- _REQUIRED ACTION_:
This exercise calls for the line with "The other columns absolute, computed", the line with "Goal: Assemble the", and all lines between them in the material below, output exactly and with no other lines.

Segment Open

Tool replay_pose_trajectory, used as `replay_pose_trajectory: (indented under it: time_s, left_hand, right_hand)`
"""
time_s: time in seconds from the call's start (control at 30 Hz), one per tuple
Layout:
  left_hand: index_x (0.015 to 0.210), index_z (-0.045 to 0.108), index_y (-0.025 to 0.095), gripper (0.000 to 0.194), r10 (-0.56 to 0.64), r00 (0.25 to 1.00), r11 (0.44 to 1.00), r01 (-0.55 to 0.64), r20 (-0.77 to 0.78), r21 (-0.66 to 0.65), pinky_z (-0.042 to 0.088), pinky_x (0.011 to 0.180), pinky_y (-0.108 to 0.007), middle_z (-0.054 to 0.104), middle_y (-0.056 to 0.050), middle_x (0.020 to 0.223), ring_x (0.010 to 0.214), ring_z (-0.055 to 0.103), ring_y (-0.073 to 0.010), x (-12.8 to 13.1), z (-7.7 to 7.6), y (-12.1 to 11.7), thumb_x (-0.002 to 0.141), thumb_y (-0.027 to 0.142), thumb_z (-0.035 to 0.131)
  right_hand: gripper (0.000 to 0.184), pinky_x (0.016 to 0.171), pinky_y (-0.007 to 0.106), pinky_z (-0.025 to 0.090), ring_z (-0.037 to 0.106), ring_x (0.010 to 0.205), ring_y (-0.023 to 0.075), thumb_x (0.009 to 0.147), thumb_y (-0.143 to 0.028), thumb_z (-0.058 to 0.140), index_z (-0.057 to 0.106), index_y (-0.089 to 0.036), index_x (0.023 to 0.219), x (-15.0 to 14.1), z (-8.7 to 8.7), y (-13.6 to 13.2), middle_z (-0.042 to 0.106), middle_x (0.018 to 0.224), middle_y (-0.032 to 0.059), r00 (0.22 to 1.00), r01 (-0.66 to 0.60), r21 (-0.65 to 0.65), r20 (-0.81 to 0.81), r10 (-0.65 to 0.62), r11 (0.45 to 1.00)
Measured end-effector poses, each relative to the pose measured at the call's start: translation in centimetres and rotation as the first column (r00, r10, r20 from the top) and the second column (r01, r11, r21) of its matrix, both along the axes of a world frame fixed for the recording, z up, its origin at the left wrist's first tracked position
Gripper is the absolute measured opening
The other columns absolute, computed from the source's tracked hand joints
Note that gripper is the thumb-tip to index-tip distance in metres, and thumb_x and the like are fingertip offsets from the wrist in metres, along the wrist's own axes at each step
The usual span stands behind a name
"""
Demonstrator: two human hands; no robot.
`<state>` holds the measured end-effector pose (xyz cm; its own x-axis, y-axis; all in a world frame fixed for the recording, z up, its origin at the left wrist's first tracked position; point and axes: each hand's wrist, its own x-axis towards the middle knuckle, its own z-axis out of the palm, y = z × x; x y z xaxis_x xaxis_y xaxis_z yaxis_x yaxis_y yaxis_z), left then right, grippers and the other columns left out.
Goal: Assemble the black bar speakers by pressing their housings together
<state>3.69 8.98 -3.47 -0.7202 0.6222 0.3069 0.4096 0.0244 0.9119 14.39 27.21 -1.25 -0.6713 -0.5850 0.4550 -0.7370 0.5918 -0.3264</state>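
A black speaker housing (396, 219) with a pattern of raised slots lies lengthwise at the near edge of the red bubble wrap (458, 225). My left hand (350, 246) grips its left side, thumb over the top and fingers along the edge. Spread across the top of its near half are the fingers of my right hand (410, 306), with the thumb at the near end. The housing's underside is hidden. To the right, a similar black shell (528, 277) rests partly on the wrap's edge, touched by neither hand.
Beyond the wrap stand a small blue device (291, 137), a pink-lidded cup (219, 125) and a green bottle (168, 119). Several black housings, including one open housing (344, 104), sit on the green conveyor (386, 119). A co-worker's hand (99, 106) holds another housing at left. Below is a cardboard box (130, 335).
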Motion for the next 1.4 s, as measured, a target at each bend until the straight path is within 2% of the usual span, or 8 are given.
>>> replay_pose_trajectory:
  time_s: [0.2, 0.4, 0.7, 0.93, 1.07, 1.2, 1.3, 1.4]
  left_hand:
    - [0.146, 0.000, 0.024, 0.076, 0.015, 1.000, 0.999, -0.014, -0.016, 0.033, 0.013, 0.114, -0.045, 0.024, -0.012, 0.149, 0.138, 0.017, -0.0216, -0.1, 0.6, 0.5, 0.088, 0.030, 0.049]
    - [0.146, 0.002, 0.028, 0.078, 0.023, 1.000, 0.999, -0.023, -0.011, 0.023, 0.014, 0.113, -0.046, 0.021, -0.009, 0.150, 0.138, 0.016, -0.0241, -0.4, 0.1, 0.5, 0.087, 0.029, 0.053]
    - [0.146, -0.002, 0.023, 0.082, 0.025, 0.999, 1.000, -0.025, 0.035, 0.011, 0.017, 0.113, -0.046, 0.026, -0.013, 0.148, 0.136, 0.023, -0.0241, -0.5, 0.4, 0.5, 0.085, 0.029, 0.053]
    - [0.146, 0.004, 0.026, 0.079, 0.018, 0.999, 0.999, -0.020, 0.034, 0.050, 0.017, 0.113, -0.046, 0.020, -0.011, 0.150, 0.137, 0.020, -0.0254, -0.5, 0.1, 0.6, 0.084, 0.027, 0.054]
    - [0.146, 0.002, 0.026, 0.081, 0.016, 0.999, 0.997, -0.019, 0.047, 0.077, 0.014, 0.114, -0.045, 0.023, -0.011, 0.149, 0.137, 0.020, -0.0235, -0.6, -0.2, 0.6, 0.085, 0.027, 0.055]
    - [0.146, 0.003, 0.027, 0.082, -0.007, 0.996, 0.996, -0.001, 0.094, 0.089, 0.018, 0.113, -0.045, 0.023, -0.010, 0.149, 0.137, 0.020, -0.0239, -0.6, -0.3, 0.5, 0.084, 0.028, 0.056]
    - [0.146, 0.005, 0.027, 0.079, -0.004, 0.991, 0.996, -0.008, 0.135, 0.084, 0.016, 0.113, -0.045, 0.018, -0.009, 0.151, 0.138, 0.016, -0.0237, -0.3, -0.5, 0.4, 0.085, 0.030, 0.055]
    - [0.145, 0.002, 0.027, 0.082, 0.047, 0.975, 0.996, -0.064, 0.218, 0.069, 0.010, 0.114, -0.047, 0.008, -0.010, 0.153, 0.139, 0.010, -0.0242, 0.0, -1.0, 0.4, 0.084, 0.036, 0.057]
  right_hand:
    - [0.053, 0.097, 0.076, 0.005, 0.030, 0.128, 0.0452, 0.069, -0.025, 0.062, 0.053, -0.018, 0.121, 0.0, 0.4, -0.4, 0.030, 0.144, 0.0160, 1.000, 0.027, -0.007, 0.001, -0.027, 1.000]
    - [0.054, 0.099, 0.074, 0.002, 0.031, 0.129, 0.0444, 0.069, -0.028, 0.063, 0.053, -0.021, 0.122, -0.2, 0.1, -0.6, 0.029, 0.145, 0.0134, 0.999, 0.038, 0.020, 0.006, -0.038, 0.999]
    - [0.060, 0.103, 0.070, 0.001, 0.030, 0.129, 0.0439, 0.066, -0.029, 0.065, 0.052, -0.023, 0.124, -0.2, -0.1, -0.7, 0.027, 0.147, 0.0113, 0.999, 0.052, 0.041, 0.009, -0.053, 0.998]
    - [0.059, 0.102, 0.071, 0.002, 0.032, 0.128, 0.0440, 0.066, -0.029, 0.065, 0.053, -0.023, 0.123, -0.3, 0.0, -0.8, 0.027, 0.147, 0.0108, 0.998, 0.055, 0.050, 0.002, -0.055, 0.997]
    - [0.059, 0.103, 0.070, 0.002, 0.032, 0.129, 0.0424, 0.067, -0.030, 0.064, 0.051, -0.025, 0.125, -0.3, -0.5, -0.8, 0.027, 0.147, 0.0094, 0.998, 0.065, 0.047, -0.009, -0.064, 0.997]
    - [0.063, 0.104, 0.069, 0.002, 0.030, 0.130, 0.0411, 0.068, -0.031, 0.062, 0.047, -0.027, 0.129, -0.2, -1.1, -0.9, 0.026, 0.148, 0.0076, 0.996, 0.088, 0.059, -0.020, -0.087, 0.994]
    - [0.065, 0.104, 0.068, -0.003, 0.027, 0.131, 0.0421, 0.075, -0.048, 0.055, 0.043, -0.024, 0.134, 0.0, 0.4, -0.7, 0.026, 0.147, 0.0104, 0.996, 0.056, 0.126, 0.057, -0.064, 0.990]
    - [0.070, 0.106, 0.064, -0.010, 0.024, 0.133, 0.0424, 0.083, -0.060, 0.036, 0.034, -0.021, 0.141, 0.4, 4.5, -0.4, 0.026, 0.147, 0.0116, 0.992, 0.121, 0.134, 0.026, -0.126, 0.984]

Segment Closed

- _TASK RESPONSE_:
The other columns absolute, computed from the source's tracked hand joints
Note that gripper is the thumb-tip to index-tip distance in metres, and thumb_x and the like are fingertip offsets from the wrist in metres, along the wrist's own axes at each step
The usual span stands behind a name
"""
Demonstrator: two human hands; no robot.
`<state>` holds the measured end-effector pose (xyz cm; its own x-axis, y-axis; all in a world frame fixed for the recording, z up, its origin at the left wrist's first tracked position; point and axes: each hand's wrist, its own x-axis towards the middle knuckle, its own z-axis out of the palm, y = z × x; x y z xaxis_x xaxis_y xaxis_z yaxis_x yaxis_y yaxis_z), left then right, grippers and the other columns left out.
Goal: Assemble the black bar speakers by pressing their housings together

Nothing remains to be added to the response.